** Task prompt **
Of all the lines below, return only those starting with the line holding "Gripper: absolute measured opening" and going on through the line holding "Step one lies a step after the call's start", exactly as written.

** Supplied material **
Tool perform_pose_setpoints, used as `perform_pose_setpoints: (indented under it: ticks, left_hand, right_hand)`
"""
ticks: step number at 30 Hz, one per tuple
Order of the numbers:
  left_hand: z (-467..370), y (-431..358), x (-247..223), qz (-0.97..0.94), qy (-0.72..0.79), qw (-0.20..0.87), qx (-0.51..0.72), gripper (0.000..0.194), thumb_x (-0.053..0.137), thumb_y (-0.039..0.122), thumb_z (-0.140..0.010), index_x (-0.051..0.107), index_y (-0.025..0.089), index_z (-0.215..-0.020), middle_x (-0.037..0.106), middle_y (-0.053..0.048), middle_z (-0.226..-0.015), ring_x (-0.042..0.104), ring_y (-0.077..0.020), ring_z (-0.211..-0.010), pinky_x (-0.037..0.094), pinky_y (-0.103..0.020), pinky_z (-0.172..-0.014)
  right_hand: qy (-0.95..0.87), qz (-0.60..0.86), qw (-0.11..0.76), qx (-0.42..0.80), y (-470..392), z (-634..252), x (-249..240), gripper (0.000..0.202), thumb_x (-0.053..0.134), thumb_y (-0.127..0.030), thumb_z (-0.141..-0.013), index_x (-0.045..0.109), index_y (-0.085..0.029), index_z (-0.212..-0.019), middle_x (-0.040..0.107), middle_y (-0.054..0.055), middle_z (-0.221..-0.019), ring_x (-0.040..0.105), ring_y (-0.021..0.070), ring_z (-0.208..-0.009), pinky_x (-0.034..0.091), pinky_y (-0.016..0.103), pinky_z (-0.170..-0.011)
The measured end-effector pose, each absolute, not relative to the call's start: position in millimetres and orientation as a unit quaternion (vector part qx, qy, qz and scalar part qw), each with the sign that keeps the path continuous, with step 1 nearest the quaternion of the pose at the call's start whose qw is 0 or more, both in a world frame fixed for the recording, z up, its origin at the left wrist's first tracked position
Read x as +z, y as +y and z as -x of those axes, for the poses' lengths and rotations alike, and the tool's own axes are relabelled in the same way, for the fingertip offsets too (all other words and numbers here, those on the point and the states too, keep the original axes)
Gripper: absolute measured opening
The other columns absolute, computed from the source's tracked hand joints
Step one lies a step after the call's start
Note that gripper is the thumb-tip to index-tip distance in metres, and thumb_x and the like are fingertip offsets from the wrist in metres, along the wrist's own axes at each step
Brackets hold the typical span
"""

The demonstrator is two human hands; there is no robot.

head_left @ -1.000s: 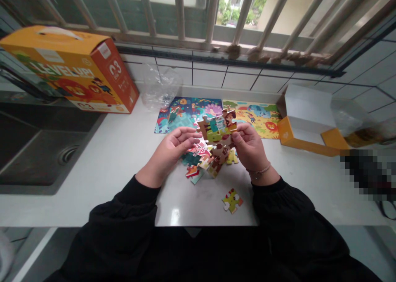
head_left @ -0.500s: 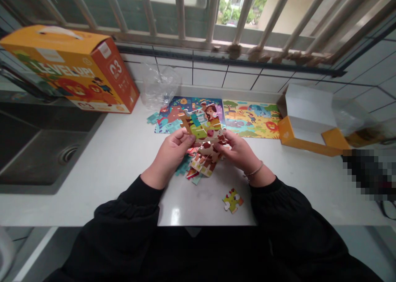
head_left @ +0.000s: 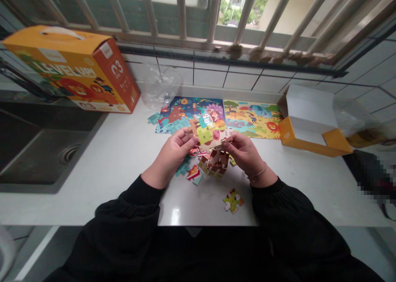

** Response to this exercise **
Gripper: absolute measured opening
The other columns absolute, computed from the source's tracked hand joints
Step one lies a step after the call's start

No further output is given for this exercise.